3. Environmental Management and Regulation: The intersection of the engagement of Environmental NGOs with watershed stakeholders, and Green Bonds issuers to devise participatory, adaptive approaches for monitoring and investment in watershed services that address the cumulative effects of human use on water quantity and quality in a changing world. A significant departure from the current resource allocation and environmental permitting and regulation model may emerge.

III.2      WATER AND WASTEWATER SYSTEMS

Large, centralized infrastructure systems were developed in the 20th century for storage, treatment and distribution of piped water, and for the collection, treatment and disposal of wastewater in urban areas.
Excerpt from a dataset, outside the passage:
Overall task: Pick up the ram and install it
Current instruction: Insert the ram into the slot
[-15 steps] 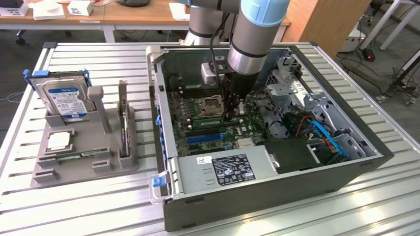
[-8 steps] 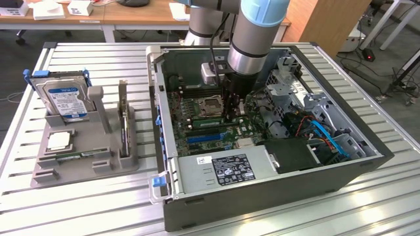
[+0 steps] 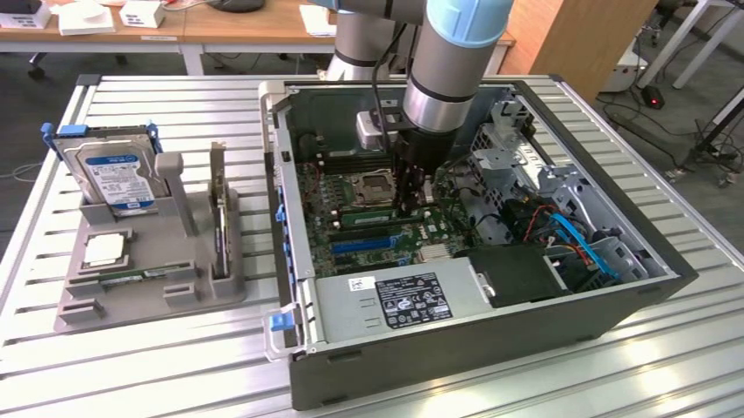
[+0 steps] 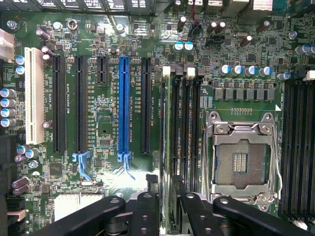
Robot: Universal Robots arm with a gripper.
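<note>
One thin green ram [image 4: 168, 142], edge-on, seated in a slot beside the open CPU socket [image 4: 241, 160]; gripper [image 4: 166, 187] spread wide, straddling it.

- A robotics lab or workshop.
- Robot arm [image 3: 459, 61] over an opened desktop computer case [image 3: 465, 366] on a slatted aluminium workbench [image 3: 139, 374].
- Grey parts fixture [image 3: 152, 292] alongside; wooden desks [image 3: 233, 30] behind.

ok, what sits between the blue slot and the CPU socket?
Wrist view: one black slot, then the memory slots, the ram standing in one.
</note>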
Economies of scale, and the need for specialized technicians to operate such systems led to the development of such systems. Typically, projections of future population growth and demand 10-30 years into the future are made when such systems are being planned, leading to designs that are oversized relative to the demand when implemented. The capital costs of these systems are consequently high and require financing for most communities. Since these are upfront costs, they determine the financial viability of the projects.
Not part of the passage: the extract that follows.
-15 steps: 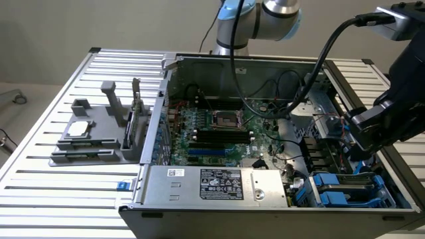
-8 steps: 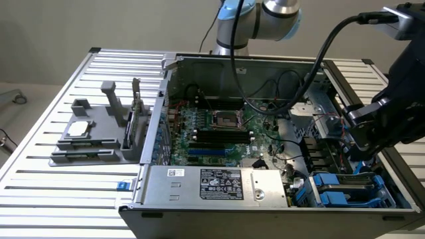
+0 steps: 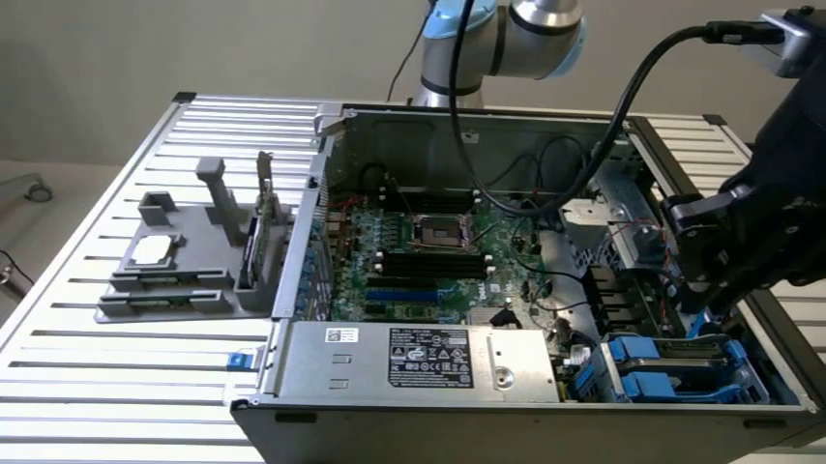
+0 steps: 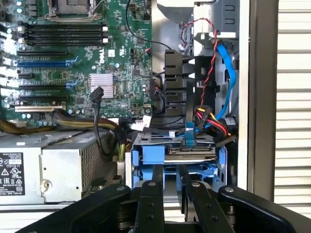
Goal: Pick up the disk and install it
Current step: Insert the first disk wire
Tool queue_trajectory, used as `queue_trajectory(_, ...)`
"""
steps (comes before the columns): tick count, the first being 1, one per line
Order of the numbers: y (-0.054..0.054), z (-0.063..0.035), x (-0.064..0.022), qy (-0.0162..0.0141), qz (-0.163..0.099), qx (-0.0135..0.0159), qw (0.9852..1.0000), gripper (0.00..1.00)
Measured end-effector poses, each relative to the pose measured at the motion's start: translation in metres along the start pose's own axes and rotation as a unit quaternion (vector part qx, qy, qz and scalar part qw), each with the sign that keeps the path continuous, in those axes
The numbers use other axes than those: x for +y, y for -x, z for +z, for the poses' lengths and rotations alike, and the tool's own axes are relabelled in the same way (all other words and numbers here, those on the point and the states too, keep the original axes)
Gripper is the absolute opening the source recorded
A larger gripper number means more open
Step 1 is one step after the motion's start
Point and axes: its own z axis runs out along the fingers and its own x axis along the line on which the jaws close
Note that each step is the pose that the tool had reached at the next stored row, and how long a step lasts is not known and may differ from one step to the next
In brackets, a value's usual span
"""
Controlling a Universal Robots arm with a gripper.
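My black two-fingered claw [image 4: 168,170] stands with its fingers slightly parted, pinching nothing that I can make out. Just beyond the tips lies the flat silver-grey metal disk [image 4: 201,151] in its blue plastic rails, sitting in the drive bay of the open grey metal computer case [image 4: 257,97]. I judge the install step nearly done: the disk looks seated and free of the claw. Past it hang red, yellow and black wires [image 4: 211,119]. Any move from here calls for a straight path clear of wires and rails.
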Motion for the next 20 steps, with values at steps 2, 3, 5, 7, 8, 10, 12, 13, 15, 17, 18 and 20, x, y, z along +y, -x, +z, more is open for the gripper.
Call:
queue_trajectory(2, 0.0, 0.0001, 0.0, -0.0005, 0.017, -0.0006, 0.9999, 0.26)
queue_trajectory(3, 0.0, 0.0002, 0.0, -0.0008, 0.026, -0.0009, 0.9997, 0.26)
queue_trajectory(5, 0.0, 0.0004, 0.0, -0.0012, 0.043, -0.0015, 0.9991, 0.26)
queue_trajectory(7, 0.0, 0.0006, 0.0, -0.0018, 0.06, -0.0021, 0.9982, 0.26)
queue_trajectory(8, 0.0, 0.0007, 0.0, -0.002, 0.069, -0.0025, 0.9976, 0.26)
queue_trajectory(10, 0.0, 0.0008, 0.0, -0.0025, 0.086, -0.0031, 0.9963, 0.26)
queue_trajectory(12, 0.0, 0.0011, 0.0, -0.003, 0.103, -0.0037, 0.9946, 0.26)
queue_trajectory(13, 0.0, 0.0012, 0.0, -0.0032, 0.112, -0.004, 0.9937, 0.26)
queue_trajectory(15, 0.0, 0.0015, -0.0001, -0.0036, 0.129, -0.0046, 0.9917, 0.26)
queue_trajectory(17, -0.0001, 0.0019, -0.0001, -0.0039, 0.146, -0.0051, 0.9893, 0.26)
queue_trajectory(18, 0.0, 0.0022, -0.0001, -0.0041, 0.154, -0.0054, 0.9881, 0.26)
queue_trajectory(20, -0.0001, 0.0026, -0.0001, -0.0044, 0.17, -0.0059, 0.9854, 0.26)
Several challenges are now seen with such infrastructure. The maintenance and operation of the systems is usually expensive, especially when they are oversized. Concerns as to raising water and wastewater rates lead to financial constraint. As a result, maintenance and upgrades are deferred and the systems degrade over time, in developed as well as developing countries. The USA currently faces a challenge of finding nearly $1 trillion to replace aging water and wastewater infrastructure. Water and wastewater leaks are common, and given the low price charged for water, often addressing leakage is more expensive than the value of water loss in the system.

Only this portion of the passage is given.